*TASK TO COMPLETE:* Restate every line of the material below word for word, skipping the images.

DATASET CONTENT below:

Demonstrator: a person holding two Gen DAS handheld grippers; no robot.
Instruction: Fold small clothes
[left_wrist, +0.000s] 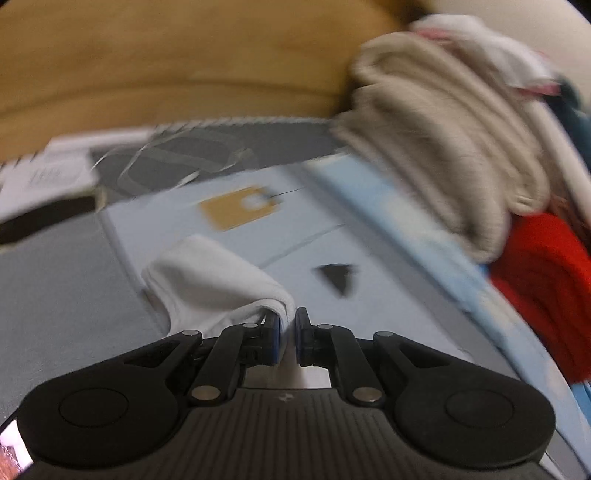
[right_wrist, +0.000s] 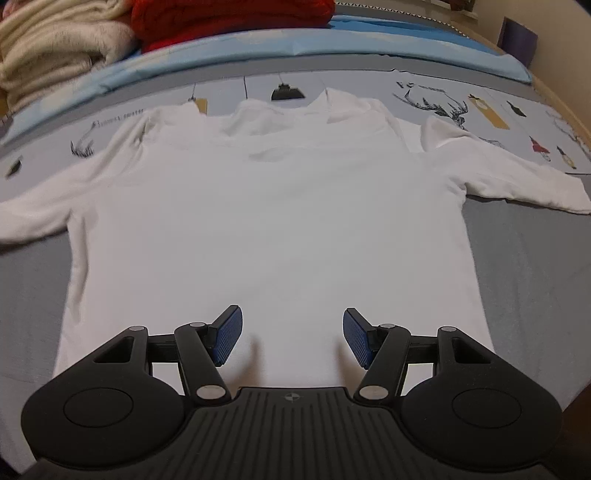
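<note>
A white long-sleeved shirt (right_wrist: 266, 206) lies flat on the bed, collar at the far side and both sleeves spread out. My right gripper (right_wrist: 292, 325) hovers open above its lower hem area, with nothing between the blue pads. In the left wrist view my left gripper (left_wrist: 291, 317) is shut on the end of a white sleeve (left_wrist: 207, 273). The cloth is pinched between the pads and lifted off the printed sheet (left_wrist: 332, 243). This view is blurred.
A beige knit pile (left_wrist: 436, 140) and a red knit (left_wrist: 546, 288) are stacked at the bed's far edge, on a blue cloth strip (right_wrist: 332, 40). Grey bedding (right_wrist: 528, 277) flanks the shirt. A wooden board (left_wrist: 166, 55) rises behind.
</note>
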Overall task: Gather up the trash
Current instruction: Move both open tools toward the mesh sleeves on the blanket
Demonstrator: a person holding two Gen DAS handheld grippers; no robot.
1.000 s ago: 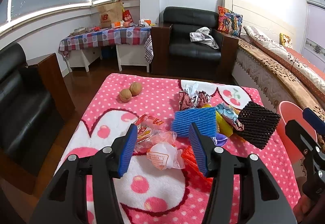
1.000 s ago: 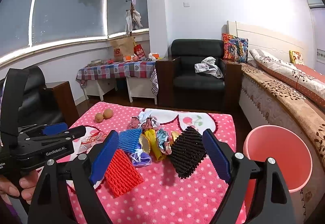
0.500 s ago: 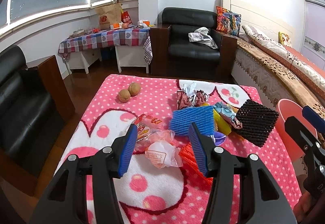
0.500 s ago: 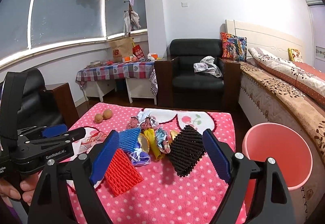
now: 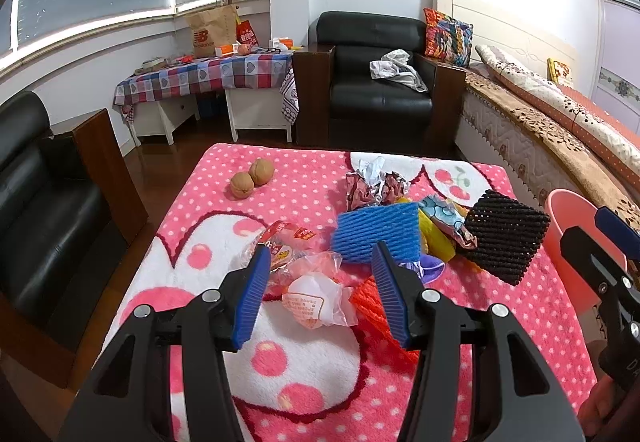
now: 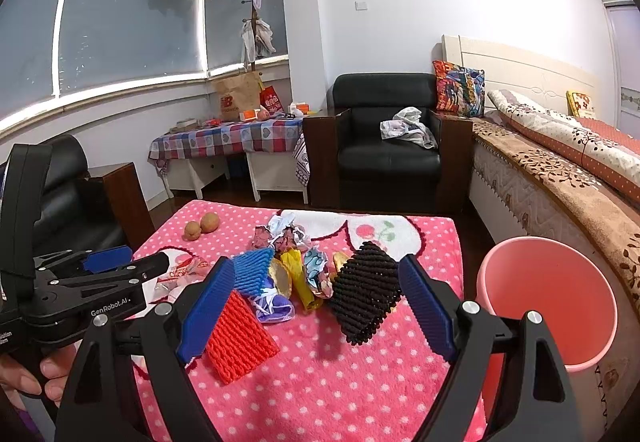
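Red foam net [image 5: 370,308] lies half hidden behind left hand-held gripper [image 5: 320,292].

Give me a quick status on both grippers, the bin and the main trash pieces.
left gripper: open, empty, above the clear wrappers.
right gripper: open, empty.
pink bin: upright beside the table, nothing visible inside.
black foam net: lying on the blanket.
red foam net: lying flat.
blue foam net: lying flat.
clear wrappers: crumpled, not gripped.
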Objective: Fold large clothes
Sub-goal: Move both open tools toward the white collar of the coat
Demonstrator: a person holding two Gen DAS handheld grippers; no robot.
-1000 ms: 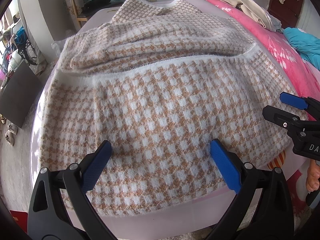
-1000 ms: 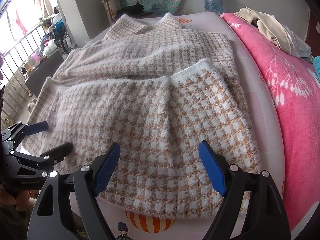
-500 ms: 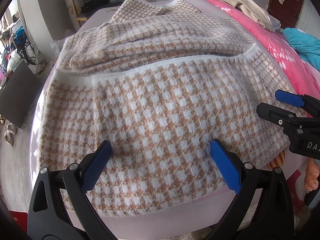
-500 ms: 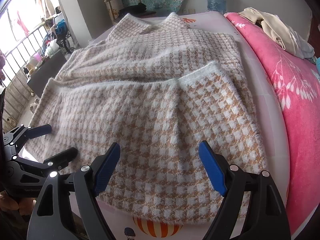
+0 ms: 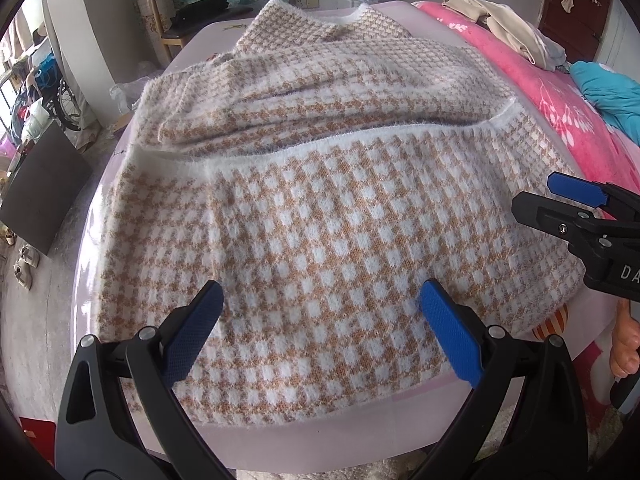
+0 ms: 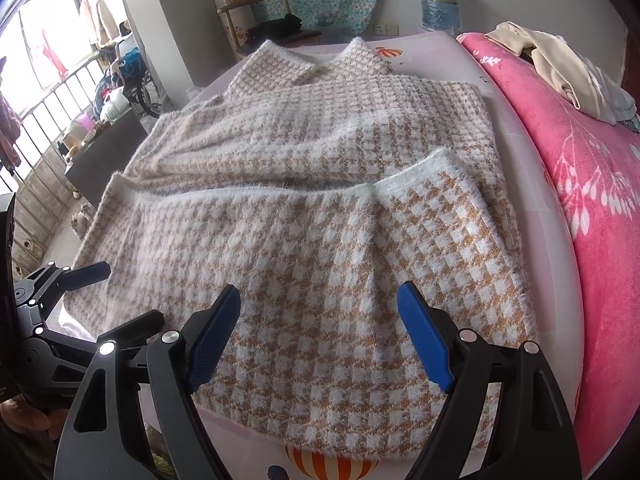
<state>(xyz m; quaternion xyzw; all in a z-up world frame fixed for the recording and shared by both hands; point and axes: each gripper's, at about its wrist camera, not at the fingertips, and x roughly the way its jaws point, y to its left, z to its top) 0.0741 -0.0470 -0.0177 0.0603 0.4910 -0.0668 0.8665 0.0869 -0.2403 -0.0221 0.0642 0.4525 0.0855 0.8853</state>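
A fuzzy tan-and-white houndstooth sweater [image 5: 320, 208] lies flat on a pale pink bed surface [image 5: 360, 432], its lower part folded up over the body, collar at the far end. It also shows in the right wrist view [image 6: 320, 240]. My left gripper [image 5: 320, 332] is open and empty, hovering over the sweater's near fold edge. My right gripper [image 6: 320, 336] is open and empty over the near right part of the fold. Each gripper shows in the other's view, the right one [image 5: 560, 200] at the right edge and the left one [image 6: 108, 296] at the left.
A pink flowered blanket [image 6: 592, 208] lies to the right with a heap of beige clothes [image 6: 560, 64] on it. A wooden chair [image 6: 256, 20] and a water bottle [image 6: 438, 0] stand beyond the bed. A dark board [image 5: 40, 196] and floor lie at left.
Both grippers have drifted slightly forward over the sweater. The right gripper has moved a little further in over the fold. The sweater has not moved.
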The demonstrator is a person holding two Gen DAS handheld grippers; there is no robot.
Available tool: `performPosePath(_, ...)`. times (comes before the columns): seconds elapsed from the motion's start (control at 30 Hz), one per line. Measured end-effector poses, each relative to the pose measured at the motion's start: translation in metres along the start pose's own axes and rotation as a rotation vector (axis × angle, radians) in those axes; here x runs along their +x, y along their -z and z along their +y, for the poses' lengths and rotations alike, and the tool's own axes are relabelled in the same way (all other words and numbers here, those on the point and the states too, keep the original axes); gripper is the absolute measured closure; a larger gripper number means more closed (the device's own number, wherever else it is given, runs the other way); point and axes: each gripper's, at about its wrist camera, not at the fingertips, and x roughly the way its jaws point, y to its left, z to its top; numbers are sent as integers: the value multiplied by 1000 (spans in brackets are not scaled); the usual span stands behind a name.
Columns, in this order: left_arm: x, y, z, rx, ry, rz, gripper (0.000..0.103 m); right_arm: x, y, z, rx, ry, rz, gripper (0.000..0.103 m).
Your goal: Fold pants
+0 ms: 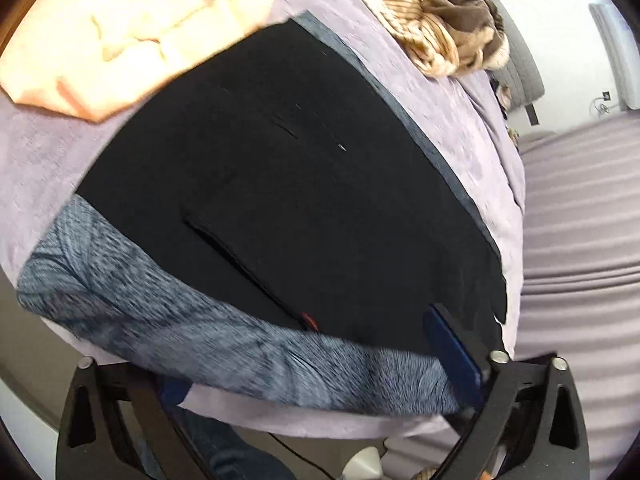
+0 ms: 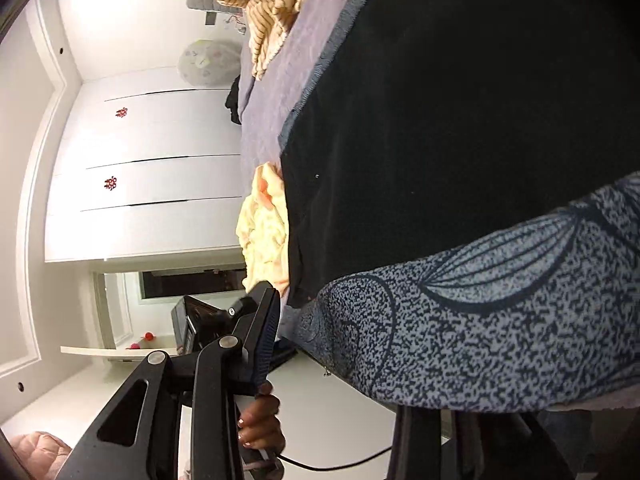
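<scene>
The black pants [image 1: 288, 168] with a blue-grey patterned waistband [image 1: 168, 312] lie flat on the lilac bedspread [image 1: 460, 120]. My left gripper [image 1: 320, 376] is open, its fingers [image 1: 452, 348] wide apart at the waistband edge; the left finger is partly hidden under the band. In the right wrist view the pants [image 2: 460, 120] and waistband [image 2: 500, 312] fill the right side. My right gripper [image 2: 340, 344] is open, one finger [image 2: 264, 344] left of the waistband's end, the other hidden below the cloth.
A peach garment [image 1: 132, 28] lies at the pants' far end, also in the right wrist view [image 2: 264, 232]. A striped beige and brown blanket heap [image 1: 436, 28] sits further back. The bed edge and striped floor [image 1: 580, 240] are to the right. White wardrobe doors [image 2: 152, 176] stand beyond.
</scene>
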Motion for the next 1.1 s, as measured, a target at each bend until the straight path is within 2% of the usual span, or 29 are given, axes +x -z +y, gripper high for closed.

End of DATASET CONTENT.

*RESULT OF THE TASK:*
Demonstrator: a person holding two Gen DAS handheld grippers; no robot.
Instruction: Fold small clothes
[left_wrist, +0.000s] 
[right_wrist, +0.000s] 
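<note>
A white long-sleeved shirt (right_wrist: 266, 206) lies flat on the bed, collar at the far side and both sleeves spread out. My right gripper (right_wrist: 292, 325) hovers open above its lower hem area, with nothing between the blue pads. In the left wrist view my left gripper (left_wrist: 291, 317) is shut on the end of a white sleeve (left_wrist: 207, 273). The cloth is pinched between the pads and lifted off the printed sheet (left_wrist: 332, 243). This view is blurred.
A beige knit pile (left_wrist: 436, 140) and a red knit (left_wrist: 546, 288) are stacked at the bed's far edge, on a blue cloth strip (right_wrist: 332, 40). Grey bedding (right_wrist: 528, 277) flanks the shirt. A wooden board (left_wrist: 166, 55) rises behind.
</note>
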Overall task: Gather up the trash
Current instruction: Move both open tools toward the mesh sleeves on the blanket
Demonstrator: a person holding two Gen DAS handheld grippers; no robot.
1.000 s ago: 
1.000 s ago: 
0.500 s ago: 
0.500 s ago: 
now: 
now: 
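Red foam net [image 5: 370,308] lies half hidden behind left hand-held gripper [image 5: 320,292].

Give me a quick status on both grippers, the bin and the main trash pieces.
left gripper: open, empty, above the clear wrappers.
right gripper: open, empty.
pink bin: upright beside the table, nothing visible inside.
black foam net: lying on the blanket.
red foam net: lying flat.
blue foam net: lying flat.
clear wrappers: crumpled, not gripped.
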Objective: Fold large clothes
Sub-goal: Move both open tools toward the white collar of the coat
Demonstrator: a person holding two Gen DAS handheld grippers; no robot.
-1000 ms: 
-1000 ms: 
-500 ms: 
-500 ms: 
+0 ms: 
+0 ms: 
<state>(xyz m; quaternion xyzw; all in a z-up world frame fixed for the recording and shared by both hands; point and axes: each gripper's, at about its wrist camera, not at the fingertips, and x roughly the way its jaws point, y to its left, z to its top) 0.0741 -0.0470 -0.0177 0.0603 0.4910 -0.0668 0.8665 0.0869 -0.2403 -0.0221 0.0642 0.4525 0.0855 0.8853</state>
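A fuzzy tan-and-white houndstooth sweater [image 5: 320, 208] lies flat on a pale pink bed surface [image 5: 360, 432], its lower part folded up over the body, collar at the far end. It also shows in the right wrist view [image 6: 320, 240]. My left gripper [image 5: 320, 332] is open and empty, hovering over the sweater's near fold edge. My right gripper [image 6: 320, 336] is open and empty over the near right part of the fold. Each gripper shows in the other's view, the right one [image 5: 560, 200] at the right edge and the left one [image 6: 108, 296] at the left.
A pink flowered blanket [image 6: 592, 208] lies to the right with a heap of beige clothes [image 6: 560, 64] on it. A wooden chair [image 6: 256, 20] and a water bottle [image 6: 438, 0] stand beyond the bed. A dark board [image 5: 40, 196] and floor lie at left.
Both grippers have drifted slightly forward over the sweater. The right gripper has moved a little further in over the fold. The sweater has not moved.
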The demonstrator is a person holding two Gen DAS handheld grippers; there is no robot.
Available tool: `performPosePath(_, ...)`. times (comes before the columns): seconds elapsed from the motion's start (control at 30 Hz), one per line. Measured end-effector poses, each relative to the pose measured at the motion's start: translation in metres along the start pose's own axes and rotation as a rotation vector (axis × angle, radians) in those axes; here x runs along their +x, y along their -z and z along their +y, for the poses' lengths and rotations alike, and the tool's own axes are relabelled in the same way (all other words and numbers here, those on the point and the states too, keep the original axes); gripper is the absolute measured closure; a larger gripper number means more closed (the device's own number, wherever else it is given, runs the other way); point and axes: each gripper's, at about its wrist camera, not at the fingertips, and x roughly the way its jaws point, y to its left, z to its top; numbers are sent as integers: the value multiplied by 1000 (spans in brackets are not scaled); the usual span stands behind a name.
Columns, in this order: left_arm: x, y, z, rx, ry, rz, gripper (0.000..0.103 m); right_arm: x, y, z, rx, ry, rz, gripper (0.000..0.103 m).
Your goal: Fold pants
+0 ms: 
+0 ms: 
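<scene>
The black pants [image 1: 288, 168] with a blue-grey patterned waistband [image 1: 168, 312] lie flat on the lilac bedspread [image 1: 460, 120]. My left gripper [image 1: 320, 376] is open, its fingers [image 1: 452, 348] wide apart at the waistband edge; the left finger is partly hidden under the band. In the right wrist view the pants [image 2: 460, 120] and waistband [image 2: 500, 312] fill the right side. My right gripper [image 2: 340, 344] is open, one finger [image 2: 264, 344] left of the waistband's end, the other hidden below the cloth.
A peach garment [image 1: 132, 28] lies at the pants' far end, also in the right wrist view [image 2: 264, 232]. A striped beige and brown blanket heap [image 1: 436, 28] sits further back. The bed edge and striped floor [image 1: 580, 240] are to the right. White wardrobe doors [image 2: 152, 176] stand beyond.
</scene>
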Motion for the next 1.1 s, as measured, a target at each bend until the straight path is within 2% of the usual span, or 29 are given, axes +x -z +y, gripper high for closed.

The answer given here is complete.